The Paradox: Why Inequality Goes Up While Productivity Differences Go Down

This is the most surprising part of the paper. The authors show that during a boom, two things happen that seem to contradict each other:

1. Wage Inequality Goes UP (The "Rich Get Richer" Effect)

  • The Metaphor: Because the Super Chefs are expanding so fast, they are desperate for talent. They start bidding up the wages of the Star Chefs to steal them from other restaurants.
  • The Result: The gap between what the Star Chefs earn and what the "Okay Chefs" earn gets huge. The wage distribution becomes "steeper."
  • Simple Translation: In good times, the best workers get paid way more, making wage inequality rise.

2. Productivity Differences Go DOWN (The "Leveling Out" Effect)

  • The Metaphor: Remember the Super Chef who hired a bunch of "Okay Chefs" because they were expanding too fast? Their kitchen is now full of average talent. Their "Super" status is diluted.
  • Meanwhile, the "Regular Chefs" (who shrank) kept their best workers. They are actually running more efficiently relative to their size.
  • The Result: The Super Chefs aren't looking quite as "super" anymore because their teams are diluted. The Regular Chefs aren't looking quite as "bad" because they kept their core team. The gap between the best and worst kitchens shrinks.
  • Simple Translation: In good times, the difference in how productive different companies are actually gets smaller. The "Super Firms" become less distinct from the "Average Firms."

Why Does This Matter?

The paper explains a mystery in the data:

  • Fact A: When the economy is booming, wage gaps get wider (inequality rises).
  • Fact B: When the economy is booming, the gap in company productivity gets narrower (productivity inequality falls).

Previous models couldn't explain why these two things move in opposite directions. This paper solves it by showing that how we sort workers into firms changes the game.
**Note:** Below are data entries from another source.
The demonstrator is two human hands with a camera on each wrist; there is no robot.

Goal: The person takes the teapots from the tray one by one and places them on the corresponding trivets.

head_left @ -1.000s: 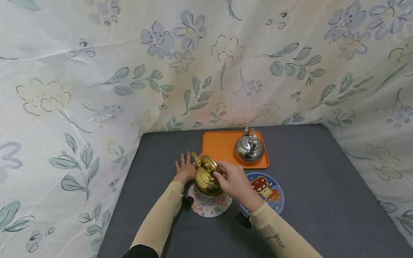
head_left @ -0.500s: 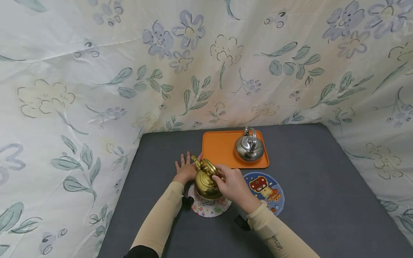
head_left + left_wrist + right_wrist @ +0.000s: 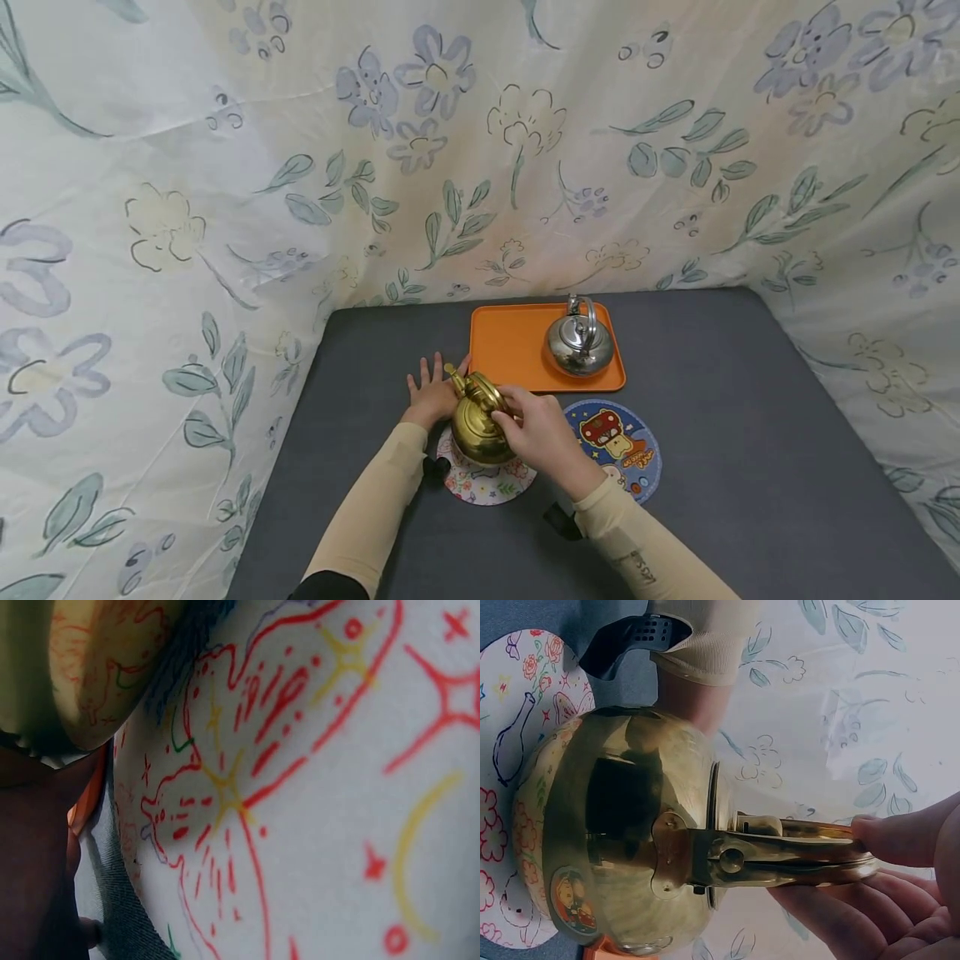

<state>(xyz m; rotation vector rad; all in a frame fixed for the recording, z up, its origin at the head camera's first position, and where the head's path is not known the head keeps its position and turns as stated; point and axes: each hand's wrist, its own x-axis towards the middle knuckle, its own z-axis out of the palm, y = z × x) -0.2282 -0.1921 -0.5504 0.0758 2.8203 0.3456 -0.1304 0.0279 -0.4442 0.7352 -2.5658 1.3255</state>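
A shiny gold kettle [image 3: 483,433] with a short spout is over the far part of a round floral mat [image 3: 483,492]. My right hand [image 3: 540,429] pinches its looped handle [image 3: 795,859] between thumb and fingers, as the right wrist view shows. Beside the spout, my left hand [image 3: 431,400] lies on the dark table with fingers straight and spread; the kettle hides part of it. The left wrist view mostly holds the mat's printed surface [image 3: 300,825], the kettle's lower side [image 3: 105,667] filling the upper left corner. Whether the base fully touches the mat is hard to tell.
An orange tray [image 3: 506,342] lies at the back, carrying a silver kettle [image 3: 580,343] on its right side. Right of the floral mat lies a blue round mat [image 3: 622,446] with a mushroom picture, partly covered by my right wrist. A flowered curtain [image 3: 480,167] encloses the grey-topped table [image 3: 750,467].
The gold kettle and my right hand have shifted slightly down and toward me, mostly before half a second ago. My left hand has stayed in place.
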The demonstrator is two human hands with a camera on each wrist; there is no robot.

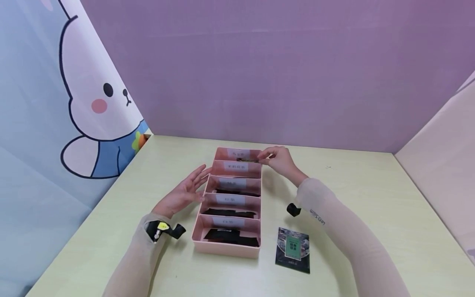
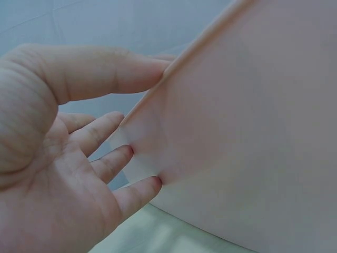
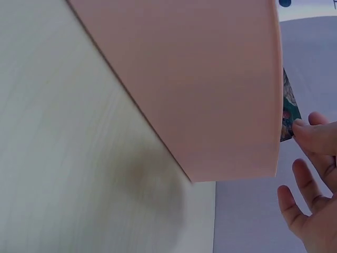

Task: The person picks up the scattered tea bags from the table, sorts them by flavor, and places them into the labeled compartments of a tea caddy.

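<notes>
A long pink box (image 1: pixel 226 248) split into compartments with white labels stands mid-table. My right hand (image 1: pixel 281 161) is over its far right corner, pinching a dark patterned packet (image 3: pixel 288 108) between thumb and fingers. The packet's lower part is hidden behind the box wall, within the farthest compartment. On the other side, my left hand (image 1: pixel 182 194) rests against the box's left wall, fingers spread and nearly straight. In the left wrist view its fingertips touch that wall and the thumb (image 2: pixel 126 71) lies at the rim.
Dark packets (image 1: pixel 230 236) lie in the nearer compartments. A black packet with a green label (image 1: pixel 293 249) lies flat on the table (image 1: pixel 352 198), right of the box. A purple cloth (image 1: pixel 282 74) hangs behind, and a rabbit-print cloth (image 1: pixel 100 74) at the left.
</notes>
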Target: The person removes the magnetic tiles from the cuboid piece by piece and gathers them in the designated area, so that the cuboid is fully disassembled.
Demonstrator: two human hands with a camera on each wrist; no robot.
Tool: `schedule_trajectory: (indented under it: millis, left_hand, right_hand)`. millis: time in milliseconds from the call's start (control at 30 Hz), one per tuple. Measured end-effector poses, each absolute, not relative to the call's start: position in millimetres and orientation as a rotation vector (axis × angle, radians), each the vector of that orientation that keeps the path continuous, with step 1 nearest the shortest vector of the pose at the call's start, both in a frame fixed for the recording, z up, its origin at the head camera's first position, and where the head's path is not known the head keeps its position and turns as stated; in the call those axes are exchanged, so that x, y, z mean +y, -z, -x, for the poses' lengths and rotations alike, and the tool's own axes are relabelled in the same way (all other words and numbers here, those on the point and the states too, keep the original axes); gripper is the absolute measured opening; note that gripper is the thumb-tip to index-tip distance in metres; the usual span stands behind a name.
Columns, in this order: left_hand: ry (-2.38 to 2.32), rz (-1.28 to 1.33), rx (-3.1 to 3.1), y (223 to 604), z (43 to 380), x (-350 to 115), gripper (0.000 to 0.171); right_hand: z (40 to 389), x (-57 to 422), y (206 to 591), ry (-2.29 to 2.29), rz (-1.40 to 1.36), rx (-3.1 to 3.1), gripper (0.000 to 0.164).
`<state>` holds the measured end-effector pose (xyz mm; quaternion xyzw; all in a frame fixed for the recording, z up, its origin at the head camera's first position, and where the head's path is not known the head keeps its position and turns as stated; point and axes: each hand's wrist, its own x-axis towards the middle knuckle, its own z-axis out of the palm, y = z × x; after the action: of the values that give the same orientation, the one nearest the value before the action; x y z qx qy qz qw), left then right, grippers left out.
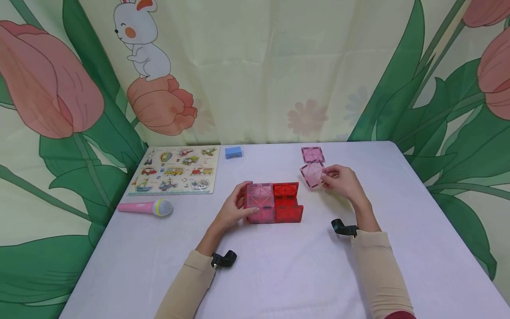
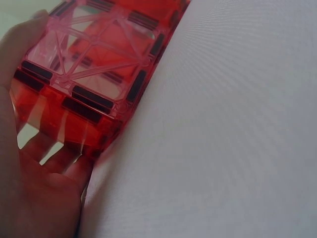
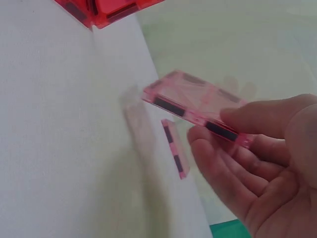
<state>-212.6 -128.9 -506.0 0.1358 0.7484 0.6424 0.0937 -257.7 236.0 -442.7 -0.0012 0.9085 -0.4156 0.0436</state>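
The magnetic-tile box point(image 1: 288, 213) stands near the middle of the worktop point(image 1: 279, 274) and looks about half covered: two pink tiles point(image 1: 260, 195) lie over its left part, while the red right part is uncovered, its inside showing. The left hand point(image 1: 232, 207) grips the box at its left end, thumb over the pink top and fingers against the red side. The right hand point(image 1: 341, 180) pinches a square pink tile point(image 1: 311, 174) between thumb and fingers, tilted and raised off the cloth, well apart from the box. One more pink tile point(image 1: 312, 154) lies flat beyond it, so two seem left to place. The worktop wears a plain white cloth, slightly creased near the front. Along its far left sit a vehicle-picture puzzle board point(image 1: 184, 180) and a blue block point(image 1: 233, 153), with a pink toy microphone point(image 1: 145, 208) just in front of the board. Behind hangs a pale fabric backdrop point(image 1: 239, 66) printed with a white rabbit point(image 1: 149, 57), large tulips point(image 1: 52, 84) and green leaves, hiding the room beyond.
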Motion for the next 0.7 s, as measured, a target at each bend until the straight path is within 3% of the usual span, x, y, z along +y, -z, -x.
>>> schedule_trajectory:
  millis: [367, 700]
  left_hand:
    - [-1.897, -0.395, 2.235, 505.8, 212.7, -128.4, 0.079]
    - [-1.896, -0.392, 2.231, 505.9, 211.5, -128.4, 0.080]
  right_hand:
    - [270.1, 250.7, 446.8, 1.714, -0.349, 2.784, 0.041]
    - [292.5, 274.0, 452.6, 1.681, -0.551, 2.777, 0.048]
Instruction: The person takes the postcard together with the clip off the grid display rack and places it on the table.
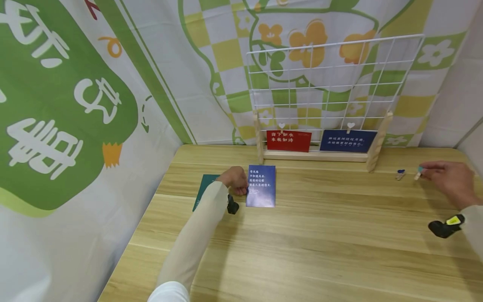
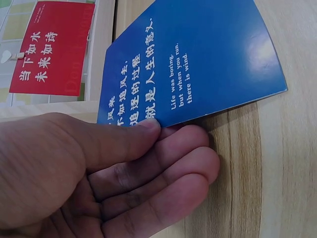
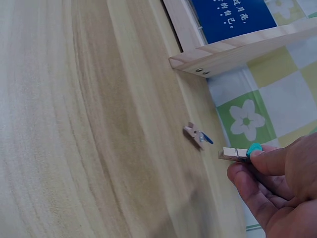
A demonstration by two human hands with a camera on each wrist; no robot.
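Observation:
My left hand (image 1: 235,179) pinches the edge of a blue card (image 1: 261,186) with white writing, thumb on its printed face. In the left wrist view that blue card (image 2: 193,64) is tilted, and the other fingers curl beneath its edge. At the right, my right hand (image 1: 450,180) holds a small wooden clothespin (image 3: 233,153) with a teal top between thumb and fingers. A second clothespin (image 3: 194,136), with a dark blue top, lies on the table just beside it. Partly under my left forearm is a green card (image 1: 205,188).
A white wire grid (image 1: 332,79) stands in a wooden base (image 1: 315,156) at the back of the table (image 1: 302,247). Clothespins with white hearts hold a red card (image 1: 288,141) and another blue card (image 1: 348,141) on it. A patterned cloth hangs behind.

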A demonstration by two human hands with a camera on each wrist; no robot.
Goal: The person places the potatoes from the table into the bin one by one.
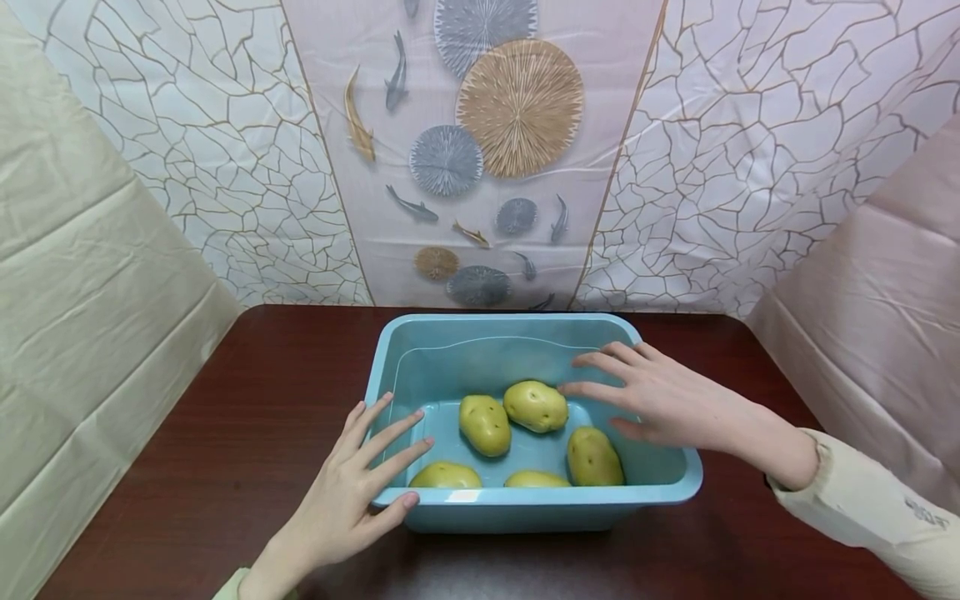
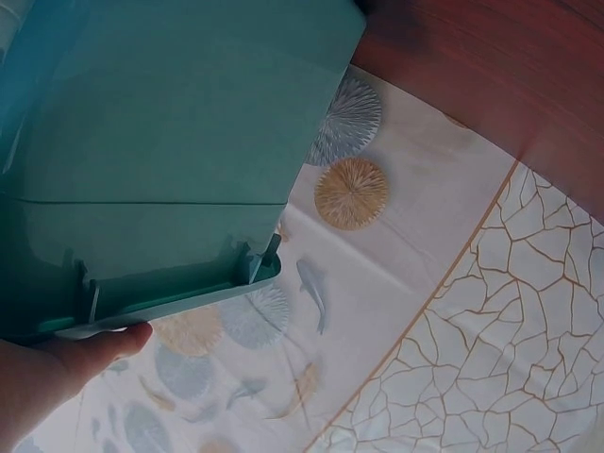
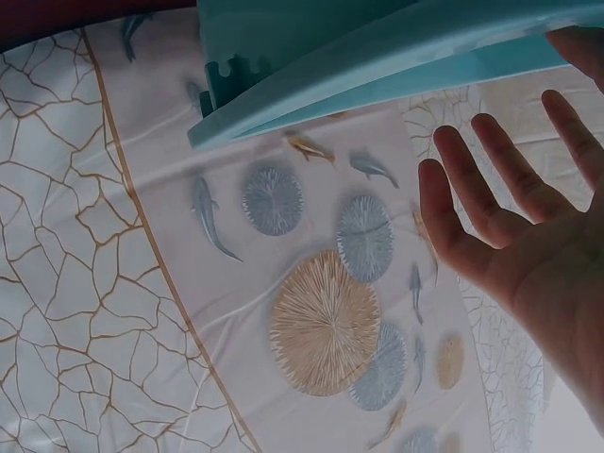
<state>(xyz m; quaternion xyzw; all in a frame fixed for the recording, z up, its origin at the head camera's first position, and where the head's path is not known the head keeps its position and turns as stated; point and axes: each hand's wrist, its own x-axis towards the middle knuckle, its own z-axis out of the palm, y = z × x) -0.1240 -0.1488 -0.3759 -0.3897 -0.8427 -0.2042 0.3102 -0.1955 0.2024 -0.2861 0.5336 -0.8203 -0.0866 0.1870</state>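
Note:
A light blue plastic bin (image 1: 525, 497) holds several yellow-green potatoes. One potato (image 1: 485, 426) lies near the middle beside another potato (image 1: 536, 406), and a third potato (image 1: 595, 458) is at the right. The front wall partly hides a potato (image 1: 446, 476) at front left and a potato (image 1: 537, 479) at front centre. My left hand (image 1: 341, 492) is at the bin's left front corner, fingers straight and spread over the rim. Over the right rim reaches my right hand (image 1: 663, 404), fingers spread, holding nothing; its fingertips appear near the back potato, contact unclear.
Beneath the bin is a dark reddish-brown table (image 1: 247, 442). Behind it hangs a patterned cloth (image 1: 480, 250) with fish and round leaf prints. A plain pale cloth (image 1: 97, 275) drapes along the left side, and a pinkish cloth (image 1: 870, 308) along the right.

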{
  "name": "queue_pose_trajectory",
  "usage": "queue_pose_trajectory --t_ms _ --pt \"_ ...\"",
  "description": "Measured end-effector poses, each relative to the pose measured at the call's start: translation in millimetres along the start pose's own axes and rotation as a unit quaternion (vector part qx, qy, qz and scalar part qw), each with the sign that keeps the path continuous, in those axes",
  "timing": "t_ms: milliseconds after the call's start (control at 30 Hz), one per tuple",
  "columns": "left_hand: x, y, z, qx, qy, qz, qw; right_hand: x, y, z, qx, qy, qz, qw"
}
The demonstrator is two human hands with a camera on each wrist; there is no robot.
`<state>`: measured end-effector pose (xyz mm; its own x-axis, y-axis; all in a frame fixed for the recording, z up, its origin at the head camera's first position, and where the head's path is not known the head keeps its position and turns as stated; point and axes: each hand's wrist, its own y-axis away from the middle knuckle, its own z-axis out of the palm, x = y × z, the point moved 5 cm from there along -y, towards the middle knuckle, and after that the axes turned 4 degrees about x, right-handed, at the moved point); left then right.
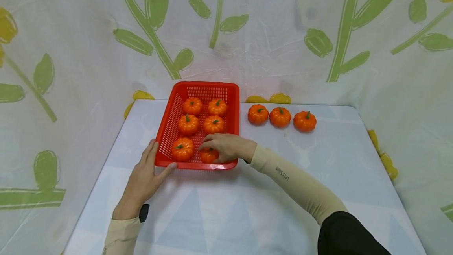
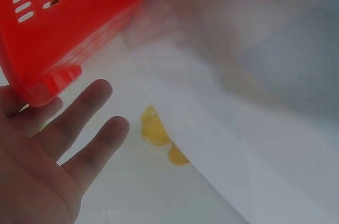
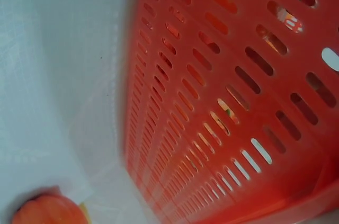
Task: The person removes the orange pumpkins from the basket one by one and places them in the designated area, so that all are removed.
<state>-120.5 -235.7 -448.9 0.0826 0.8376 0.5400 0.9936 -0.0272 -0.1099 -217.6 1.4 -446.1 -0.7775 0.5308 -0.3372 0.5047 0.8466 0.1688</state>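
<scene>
A red perforated basket [image 1: 232, 129] holds several small orange pumpkins with green stems. In its front right corner, my right hand [image 1: 228, 146] reaches over the rim and holds a small pumpkin [image 1: 209, 155], fingers and thumb on either side of it; the hand covers part of that pumpkin. Beside it sits another pumpkin [image 1: 183, 149]. My left hand [image 1: 143, 178] rests against the basket's front left corner, thumb near the front rim. The left wrist view shows this hand [image 2: 47, 155] with straight, spread fingers under the basket's edge [image 2: 47, 60]. Only the basket's slotted side wall [image 3: 212, 107] fills the right wrist view, without the hand.
Right of the basket, three more pumpkins stand in a row along the table's back edge: a left one [image 1: 258, 114], a middle one [image 1: 280, 117] and a right one [image 1: 304, 121]. A pale, flower-patterned cloth [image 1: 272, 58] hangs behind the white table [image 1: 283, 207].
</scene>
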Motion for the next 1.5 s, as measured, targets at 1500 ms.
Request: queue_pose_trajectory --t_ms 1500 --pt "-1.5 -0.7 1.7 0.003 0.001 0.009 1.0000 -1.3 7.7 -8.7 0.154 -0.012 -0.050 0.987"
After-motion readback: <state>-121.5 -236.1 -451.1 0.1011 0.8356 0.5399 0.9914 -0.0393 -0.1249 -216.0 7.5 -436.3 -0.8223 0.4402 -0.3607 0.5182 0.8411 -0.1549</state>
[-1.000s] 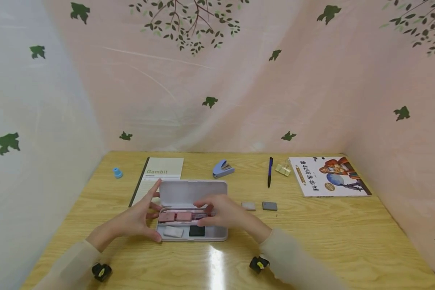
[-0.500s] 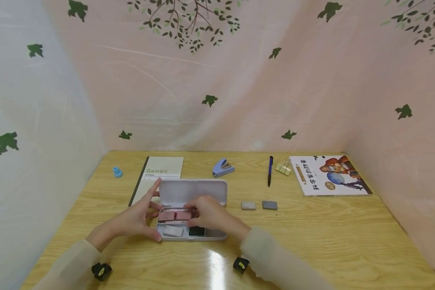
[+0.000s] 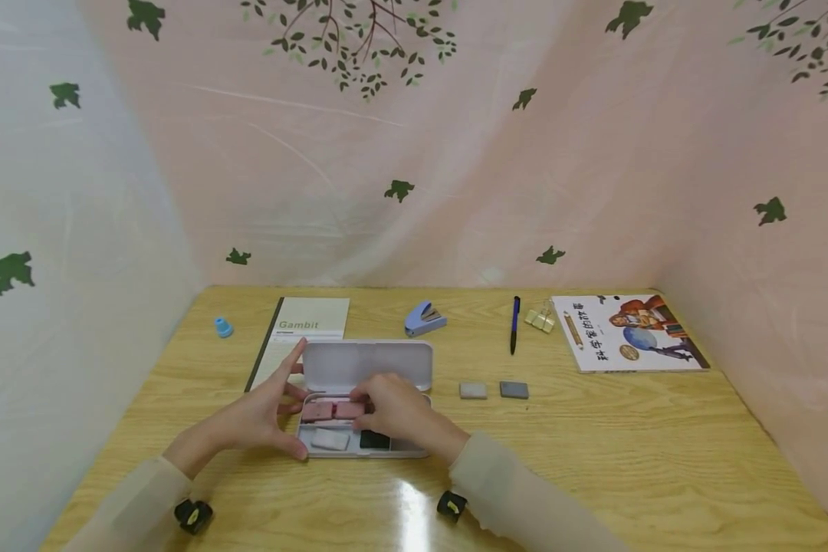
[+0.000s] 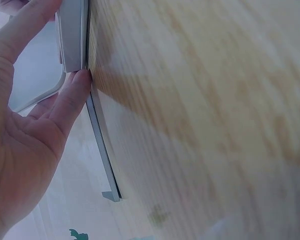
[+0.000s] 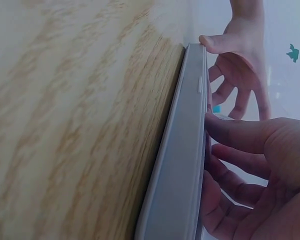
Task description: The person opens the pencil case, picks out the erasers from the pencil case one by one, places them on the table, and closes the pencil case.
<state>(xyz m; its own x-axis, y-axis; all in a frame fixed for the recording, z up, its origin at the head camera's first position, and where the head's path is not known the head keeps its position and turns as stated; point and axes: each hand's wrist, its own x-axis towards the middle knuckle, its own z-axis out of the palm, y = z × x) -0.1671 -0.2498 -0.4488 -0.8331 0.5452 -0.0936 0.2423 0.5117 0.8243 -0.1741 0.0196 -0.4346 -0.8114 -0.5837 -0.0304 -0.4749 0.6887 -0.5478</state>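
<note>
A light grey pencil case [image 3: 369, 364] lies on the table with its lid raised. My left hand [image 3: 272, 406] grips its left end, thumb at the front corner and index finger up at the lid. My right hand [image 3: 396, 410] reaches into the rear compartment, with thumb and index finger at the right end of a pink block [image 3: 349, 410]; I cannot tell whether they pinch it. Another pink block [image 3: 317, 412] sits to its left. The front compartment holds a white eraser [image 3: 330, 439] and a dark block [image 3: 375, 439]. In the right wrist view the case's front wall [image 5: 180, 135] partly hides the right fingertips.
Right of the case lie a pale eraser [image 3: 472, 391] and a grey eraser [image 3: 514, 390]. Behind are a notebook [image 3: 310, 314], a blue stapler [image 3: 425, 320], a pen [image 3: 514, 326], gold binder clips [image 3: 540, 320] and a book [image 3: 628, 334]. A small blue cone-shaped object [image 3: 224, 327] stands far left.
My right hand has moved left inside the case, from the slim items on the right to the right-hand pink block, then stayed there. The left hand keeps its place.
</note>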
  • Recessions: High-productivity firms shrink and keep only their elite teams. This makes them look very productive compared to the struggling small firms. Productivity inequality goes up. But because they aren't hiring much, they aren't bidding up wages, so wage inequality goes down.
  • Booms: High-productivity firms expand and dilute their teams. They look less "special." Productivity inequality goes down. But they are fighting hard for talent, driving up wages for the elite. Wage inequality goes up.

The Takeaway

The economy isn't just a machine where firms have fixed skills. It's a dynamic dance. When the music changes (the business cycle), the way firms and workers pair up changes.

  • Good times create a "fever" where top firms grab as many workers as they can, making wages for the best workers skyrocket, but making the top firms look less "special" because they are stretched thin.
  • Bad times force top firms to be picky, keeping only the best, which makes them look incredibly efficient compared to everyone else, but stops the wage bidding war.

This model helps us understand why the gap between rich and poor workers might widen during a boom, even as the gap between successful and failing companies narrows. It's all about who gets to dance with whom.